Single by David Guetta, Hypaton and Bonnie Tyler
- Released: 4 July 2025
- Length: 2:33;
- Label: What a DJ; Warner Music;
- Songwriters: Hypaton, David Guetta, Timofey Reznikov, Jim Steinman
- Producers: Hypaton, David Guetta, Timofey Reznikov

David Guetta singles chronology
| "Lighter" (2025) | "Together" (2025) | "Our Time" (2025) |

Bonnie Tyler singles chronology
| "Yes I Can" (2025) | "Together" (2025) | "Only Love" (2026) |

= Together (David Guetta and Hypaton song) =

2025 single by David Guetta and Hypaton song

"Together" is song by David Guetta, Hypaton and Bonnie Tyler, released in July 2025. The song interpolates the chorus of Tyler's 1983 single "Total Eclipse of the Heart", rerecorded for this song.

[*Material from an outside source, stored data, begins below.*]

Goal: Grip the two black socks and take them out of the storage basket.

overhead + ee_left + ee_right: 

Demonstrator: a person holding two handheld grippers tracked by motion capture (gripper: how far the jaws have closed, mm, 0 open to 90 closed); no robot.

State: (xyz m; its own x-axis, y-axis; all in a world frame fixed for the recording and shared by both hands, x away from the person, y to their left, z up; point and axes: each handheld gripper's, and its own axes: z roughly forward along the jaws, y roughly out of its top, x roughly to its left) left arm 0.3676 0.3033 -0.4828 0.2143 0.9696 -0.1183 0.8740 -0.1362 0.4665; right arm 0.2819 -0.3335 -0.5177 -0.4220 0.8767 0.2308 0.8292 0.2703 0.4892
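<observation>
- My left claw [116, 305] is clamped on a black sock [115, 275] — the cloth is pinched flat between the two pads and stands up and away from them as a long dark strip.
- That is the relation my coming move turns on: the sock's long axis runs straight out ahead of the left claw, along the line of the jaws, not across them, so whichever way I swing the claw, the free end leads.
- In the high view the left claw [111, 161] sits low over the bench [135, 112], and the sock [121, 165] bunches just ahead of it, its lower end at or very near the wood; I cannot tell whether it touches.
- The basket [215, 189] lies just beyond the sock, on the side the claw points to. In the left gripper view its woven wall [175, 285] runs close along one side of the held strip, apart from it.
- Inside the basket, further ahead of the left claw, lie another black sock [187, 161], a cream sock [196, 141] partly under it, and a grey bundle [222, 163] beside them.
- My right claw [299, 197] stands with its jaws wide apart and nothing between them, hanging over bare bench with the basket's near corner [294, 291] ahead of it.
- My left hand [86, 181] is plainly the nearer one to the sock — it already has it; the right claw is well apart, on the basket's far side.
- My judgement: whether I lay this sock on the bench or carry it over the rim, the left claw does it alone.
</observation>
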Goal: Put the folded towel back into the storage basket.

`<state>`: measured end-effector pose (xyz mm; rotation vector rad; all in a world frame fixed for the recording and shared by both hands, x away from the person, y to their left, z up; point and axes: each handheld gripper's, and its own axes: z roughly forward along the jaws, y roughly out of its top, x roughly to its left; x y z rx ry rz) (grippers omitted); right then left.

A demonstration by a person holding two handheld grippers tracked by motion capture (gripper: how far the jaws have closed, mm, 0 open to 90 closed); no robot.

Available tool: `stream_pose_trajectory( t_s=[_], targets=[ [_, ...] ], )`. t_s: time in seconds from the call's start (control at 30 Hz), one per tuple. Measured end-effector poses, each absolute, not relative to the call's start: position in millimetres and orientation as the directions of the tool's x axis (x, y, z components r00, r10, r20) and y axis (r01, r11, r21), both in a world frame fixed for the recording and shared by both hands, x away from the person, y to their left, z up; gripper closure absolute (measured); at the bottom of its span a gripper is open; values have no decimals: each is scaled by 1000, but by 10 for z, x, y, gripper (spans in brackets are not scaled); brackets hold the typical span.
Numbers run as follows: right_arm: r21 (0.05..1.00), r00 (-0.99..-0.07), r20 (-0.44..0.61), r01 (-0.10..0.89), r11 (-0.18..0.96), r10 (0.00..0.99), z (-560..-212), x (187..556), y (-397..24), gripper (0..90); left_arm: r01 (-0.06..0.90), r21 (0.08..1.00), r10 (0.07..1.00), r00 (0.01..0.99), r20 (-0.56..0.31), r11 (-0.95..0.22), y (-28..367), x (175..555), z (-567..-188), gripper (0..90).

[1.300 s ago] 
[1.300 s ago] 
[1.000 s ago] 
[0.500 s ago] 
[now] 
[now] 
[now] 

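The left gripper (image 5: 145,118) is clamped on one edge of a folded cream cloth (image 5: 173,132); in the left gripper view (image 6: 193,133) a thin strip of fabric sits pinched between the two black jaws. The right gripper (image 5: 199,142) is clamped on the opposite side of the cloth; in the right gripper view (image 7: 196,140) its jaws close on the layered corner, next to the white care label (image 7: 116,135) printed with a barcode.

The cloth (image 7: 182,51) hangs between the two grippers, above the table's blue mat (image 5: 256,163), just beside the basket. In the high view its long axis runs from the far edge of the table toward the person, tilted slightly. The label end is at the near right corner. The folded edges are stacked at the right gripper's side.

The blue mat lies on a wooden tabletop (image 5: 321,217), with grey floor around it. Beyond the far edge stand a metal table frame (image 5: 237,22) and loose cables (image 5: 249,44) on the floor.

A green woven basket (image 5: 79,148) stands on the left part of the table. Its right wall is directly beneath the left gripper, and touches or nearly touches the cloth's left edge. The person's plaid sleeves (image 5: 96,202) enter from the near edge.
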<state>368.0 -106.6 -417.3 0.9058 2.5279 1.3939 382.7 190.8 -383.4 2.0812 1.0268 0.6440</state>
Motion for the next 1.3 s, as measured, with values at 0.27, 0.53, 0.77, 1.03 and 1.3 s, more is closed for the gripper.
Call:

Prior to its release, the song gained traction as a fan favourite, fueled by teaser clips shared by Guetta.

==Track Listing==
1. "Together" - 2:33
2. "Together" (extended version) - 3:45

==Charts==
=== Weekly charts ===

Weekly chart performance for "Together"
| Chart (2025) | Peak position |
|---|---|
| Argentina Anglo Airplay (Monitor Latino) | 5 |
| Belarus Airplay (TopHit) | 146 |
| Belgium (Ultratop 50 Wallonia) | 25 |
| Bolivia Anglo Airplay (Monitor Latino) | 10 |
| Central America Anglo Airplay (Monitor Latino) | 12 |
| Dominican Republic Anglo Airplay (Monitor Latino) | 6 |
| Ecuador Anglo Airplay (Monitor Latino) | 7 |
| Estonia Airplay (TopHit) | 49 |
| France (SNEP) | 60 |
| Germany Dance (Offizielle Dance Top 20) | 20 |
| Honduras Anglo Airplay (Monitor Latino) | 1 |
| Israel International Airplay (Media Forest) | 6 |
| Latin America Anglo Airplay (Monitor Latino) | 18 |
| Latvia Airplay (TopHit) | 5 |
| Lebanon English (Lebanese Top 20) | 20 |
| Lithuania Airplay (TopHit) | 53 |
| Netherlands (Single Tip) | 26 |
| Panama Anglo Airplay (Monitor Latino) | 7 |
| Paraguay Airplay (Monitor Latino) | 12 |
| Romania Airplay (TopHit) | 53 |
| Slovenia Airplay (Radiomonitor) | 20 |
| Sweden Heatseeker (Sverigetopplistan) | 17 |
| UK Singles Downloads (Official Charts) | 74 |
| UK Singles Sales (OCC) | 78 |
| Uruguay Anglo Airplay (Monitor Latino) | 3 |
| Venezuela Anglo Airplay (Monitor Latino) | 6 |

===Monthly charts===

Monthly chart performance for "Together"
| Chart (2025) | Peak position |
|---|---|
| Estonia Airplay (TopHit) | 61 |
| Latvia Airplay (TopHit) | 12 |
| Romania Airplay (TopHit) | 56 |

==Certifications==

Certifications for "Together"
| Region | Certification | Certified units/sales |
| France (SNEP) | Platinum | 200,000^{‡} |
^{‡} Sales+streaming figures based on certification alone.